# What to do
Here is the listing. Print it exactly.
--------
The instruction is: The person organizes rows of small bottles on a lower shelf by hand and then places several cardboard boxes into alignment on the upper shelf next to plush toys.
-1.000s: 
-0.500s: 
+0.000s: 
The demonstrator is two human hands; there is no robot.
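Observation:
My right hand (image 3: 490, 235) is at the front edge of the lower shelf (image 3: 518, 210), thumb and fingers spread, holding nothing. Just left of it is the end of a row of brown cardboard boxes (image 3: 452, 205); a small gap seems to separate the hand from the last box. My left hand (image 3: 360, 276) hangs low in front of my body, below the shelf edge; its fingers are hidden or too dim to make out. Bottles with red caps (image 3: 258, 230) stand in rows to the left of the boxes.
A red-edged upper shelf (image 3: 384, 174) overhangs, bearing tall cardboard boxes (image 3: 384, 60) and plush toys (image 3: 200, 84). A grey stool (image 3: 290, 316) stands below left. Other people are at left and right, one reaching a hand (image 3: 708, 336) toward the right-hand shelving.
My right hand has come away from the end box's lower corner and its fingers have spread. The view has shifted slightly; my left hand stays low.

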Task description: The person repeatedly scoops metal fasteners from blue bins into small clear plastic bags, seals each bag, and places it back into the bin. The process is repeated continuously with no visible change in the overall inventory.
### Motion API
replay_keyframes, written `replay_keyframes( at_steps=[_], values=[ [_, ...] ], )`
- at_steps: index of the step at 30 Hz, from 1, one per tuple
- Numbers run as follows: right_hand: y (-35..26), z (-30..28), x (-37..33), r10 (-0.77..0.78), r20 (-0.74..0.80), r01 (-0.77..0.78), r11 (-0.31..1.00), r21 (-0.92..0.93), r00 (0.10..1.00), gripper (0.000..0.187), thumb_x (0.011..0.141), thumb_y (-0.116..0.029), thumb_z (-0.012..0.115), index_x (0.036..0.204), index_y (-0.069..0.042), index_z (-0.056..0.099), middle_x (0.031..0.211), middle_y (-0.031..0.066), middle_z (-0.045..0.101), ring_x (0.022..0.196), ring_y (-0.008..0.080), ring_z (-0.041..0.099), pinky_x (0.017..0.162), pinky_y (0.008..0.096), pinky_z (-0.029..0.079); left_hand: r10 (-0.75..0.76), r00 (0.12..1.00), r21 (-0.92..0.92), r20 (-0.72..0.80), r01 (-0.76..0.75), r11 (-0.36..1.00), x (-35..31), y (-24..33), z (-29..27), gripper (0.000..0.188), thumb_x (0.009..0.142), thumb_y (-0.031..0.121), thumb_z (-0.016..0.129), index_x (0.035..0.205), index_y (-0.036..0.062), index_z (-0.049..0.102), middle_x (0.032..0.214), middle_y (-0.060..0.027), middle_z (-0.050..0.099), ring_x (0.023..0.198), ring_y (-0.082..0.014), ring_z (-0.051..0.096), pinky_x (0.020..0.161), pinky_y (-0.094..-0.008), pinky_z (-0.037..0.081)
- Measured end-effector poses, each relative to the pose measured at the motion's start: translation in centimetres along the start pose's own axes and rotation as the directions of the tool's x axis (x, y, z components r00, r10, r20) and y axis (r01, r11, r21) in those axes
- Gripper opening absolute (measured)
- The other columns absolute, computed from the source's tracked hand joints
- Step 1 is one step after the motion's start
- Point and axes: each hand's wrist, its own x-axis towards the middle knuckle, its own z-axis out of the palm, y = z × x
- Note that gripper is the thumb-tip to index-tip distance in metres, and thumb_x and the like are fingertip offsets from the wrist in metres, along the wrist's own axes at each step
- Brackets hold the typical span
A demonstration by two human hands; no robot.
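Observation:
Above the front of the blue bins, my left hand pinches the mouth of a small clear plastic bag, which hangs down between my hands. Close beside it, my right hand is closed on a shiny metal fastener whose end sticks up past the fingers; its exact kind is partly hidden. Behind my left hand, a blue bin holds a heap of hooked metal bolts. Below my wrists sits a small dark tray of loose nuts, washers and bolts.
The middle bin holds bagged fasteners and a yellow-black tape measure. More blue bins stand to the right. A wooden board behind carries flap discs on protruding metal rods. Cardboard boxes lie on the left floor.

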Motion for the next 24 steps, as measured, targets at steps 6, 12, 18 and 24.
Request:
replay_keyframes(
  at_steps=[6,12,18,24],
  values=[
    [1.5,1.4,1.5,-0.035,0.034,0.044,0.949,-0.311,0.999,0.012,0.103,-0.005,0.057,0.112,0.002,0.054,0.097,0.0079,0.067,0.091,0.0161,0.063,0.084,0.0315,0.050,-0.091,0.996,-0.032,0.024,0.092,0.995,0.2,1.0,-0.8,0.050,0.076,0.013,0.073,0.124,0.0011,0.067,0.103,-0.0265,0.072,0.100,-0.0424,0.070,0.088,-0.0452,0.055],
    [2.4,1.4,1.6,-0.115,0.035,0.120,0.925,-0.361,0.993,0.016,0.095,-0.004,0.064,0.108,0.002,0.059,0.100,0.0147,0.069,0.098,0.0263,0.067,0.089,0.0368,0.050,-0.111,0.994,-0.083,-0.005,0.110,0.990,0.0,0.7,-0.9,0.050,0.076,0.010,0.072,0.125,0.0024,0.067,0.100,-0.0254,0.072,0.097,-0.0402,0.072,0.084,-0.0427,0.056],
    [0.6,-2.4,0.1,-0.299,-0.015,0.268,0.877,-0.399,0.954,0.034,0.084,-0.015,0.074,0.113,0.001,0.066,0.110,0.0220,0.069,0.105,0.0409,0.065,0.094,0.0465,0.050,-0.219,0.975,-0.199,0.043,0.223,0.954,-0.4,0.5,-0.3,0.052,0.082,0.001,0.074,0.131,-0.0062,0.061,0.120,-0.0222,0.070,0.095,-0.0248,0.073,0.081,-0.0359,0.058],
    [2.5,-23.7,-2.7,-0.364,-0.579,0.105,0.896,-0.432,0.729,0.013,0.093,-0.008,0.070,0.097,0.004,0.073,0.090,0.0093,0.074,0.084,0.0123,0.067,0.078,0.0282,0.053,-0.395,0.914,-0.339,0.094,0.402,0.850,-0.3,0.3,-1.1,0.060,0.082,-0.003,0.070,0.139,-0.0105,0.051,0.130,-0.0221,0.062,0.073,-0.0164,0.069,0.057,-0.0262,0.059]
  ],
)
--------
# Output below
The instruction is: The person organizes rows of small bottles on a lower shelf by hand and then places several cardboard boxes into alignment on the upper shelf next to plush toys.
-1.000s: 
-0.500s: 
+0.000s: 
The demonstrator is two human hands; there is no robot.
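Observation:
My right hand (image 3: 490, 235) is at the front edge of the lower shelf (image 3: 518, 210), thumb and fingers spread, holding nothing. Just left of it is the end of a row of brown cardboard boxes (image 3: 452, 205); a small gap seems to separate the hand from the last box. My left hand (image 3: 360, 276) hangs low in front of my body, below the shelf edge; its fingers are hidden or too dim to make out. Bottles with red caps (image 3: 258, 230) stand in rows to the left of the boxes.
A red-edged upper shelf (image 3: 384, 174) overhangs, bearing tall cardboard boxes (image 3: 384, 60) and plush toys (image 3: 200, 84). A grey stool (image 3: 290, 316) stands below left. Other people are at left and right, one reaching a hand (image 3: 708, 336) toward the right-hand shelving.
My right hand has come away from the end box's lower corner and its fingers have spread. The view has shifted slightly; my left hand stays low.
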
Task description: The person repeatedly scoops metal fasteners from blue bins into small clear plastic bags, seals each bag, and places it back into the bin. The process is repeated continuously with no visible change in the overall inventory.
### Motion API
replay_keyframes, written `replay_keyframes( at_steps=[_], values=[ [_, ...] ], )`
- at_steps: index of the step at 30 Hz, from 1, one per tuple
- Numbers run as follows: right_hand: y (-35..26), z (-30..28), x (-37..33), r10 (-0.77..0.78), r20 (-0.74..0.80), r01 (-0.77..0.78), r11 (-0.31..1.00), r21 (-0.92..0.93), r00 (0.10..1.00), gripper (0.000..0.187), thumb_x (0.011..0.141), thumb_y (-0.116..0.029), thumb_z (-0.012..0.115), index_x (0.036..0.204), index_y (-0.069..0.042), index_z (-0.056..0.099), middle_x (0.031..0.211), middle_y (-0.031..0.066), middle_z (-0.045..0.101), ring_x (0.022..0.196), ring_y (-0.008..0.080), ring_z (-0.041..0.099), pinky_x (0.017..0.162), pinky_y (0.008..0.096), pinky_z (-0.029..0.079); left_hand: r10 (-0.75..0.76), r00 (0.12..1.00), r21 (-0.92..0.92), r20 (-0.72..0.80), r01 (-0.76..0.75), r11 (-0.36..1.00), x (-35..31), y (-24..33), z (-29..27), gripper (0.000..0.188), thumb_x (0.009..0.142), thumb_y (-0.031..0.121), thumb_z (-0.016..0.129), index_x (0.035..0.205), index_y (-0.036..0.062), index_z (-0.049..0.102), middle_x (0.032..0.214), middle_y (-0.060..0.027), middle_z (-0.050..0.099), ring_x (0.023..0.198), ring_y (-0.082..0.014), ring_z (-0.051..0.096), pinky_x (0.020..0.161), pinky_y (-0.094..-0.008), pinky_z (-0.037..0.081)
- Measured end-effector poses, each relative to the pose measured at the motion's start: translation in centimetres along the start pose's own axes and rotation as the directions of the tool's x axis (x, y, z components r00, r10, r20) and y axis (r01, r11, r21) in those axes
- Gripper opening absolute (measured)
- The other columns absolute, computed from the source's tracked hand joints
- Step 1 is one step after the motion's start
- Point and axes: each hand's wrist, its own x-axis towards the middle knuckle, its own z-axis out of the palm, y = z × x
- Note that gripper is the thumb-tip to index-tip distance in metres, and thumb_x and the like are fingertip offsets from the wrist in metres, along the wrist's own axes at each step
- Brackets hold the typical span
A demonstration by two human hands; no robot.
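Observation:
Above the front of the blue bins, my left hand pinches the mouth of a small clear plastic bag, which hangs down between my hands. Close beside it, my right hand is closed on a shiny metal fastener whose end sticks up past the fingers; its exact kind is partly hidden. Behind my left hand, a blue bin holds a heap of hooked metal bolts. Below my wrists sits a small dark tray of loose nuts, washers and bolts.
The middle bin holds bagged fasteners and a yellow-black tape measure. More blue bins stand to the right. A wooden board behind carries flap discs on protruding metal rods. Cardboard boxes lie on the left floor.
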
Motion for the next 24 steps, as measured, targets at steps 6, 12, 18 and 24.
Request:
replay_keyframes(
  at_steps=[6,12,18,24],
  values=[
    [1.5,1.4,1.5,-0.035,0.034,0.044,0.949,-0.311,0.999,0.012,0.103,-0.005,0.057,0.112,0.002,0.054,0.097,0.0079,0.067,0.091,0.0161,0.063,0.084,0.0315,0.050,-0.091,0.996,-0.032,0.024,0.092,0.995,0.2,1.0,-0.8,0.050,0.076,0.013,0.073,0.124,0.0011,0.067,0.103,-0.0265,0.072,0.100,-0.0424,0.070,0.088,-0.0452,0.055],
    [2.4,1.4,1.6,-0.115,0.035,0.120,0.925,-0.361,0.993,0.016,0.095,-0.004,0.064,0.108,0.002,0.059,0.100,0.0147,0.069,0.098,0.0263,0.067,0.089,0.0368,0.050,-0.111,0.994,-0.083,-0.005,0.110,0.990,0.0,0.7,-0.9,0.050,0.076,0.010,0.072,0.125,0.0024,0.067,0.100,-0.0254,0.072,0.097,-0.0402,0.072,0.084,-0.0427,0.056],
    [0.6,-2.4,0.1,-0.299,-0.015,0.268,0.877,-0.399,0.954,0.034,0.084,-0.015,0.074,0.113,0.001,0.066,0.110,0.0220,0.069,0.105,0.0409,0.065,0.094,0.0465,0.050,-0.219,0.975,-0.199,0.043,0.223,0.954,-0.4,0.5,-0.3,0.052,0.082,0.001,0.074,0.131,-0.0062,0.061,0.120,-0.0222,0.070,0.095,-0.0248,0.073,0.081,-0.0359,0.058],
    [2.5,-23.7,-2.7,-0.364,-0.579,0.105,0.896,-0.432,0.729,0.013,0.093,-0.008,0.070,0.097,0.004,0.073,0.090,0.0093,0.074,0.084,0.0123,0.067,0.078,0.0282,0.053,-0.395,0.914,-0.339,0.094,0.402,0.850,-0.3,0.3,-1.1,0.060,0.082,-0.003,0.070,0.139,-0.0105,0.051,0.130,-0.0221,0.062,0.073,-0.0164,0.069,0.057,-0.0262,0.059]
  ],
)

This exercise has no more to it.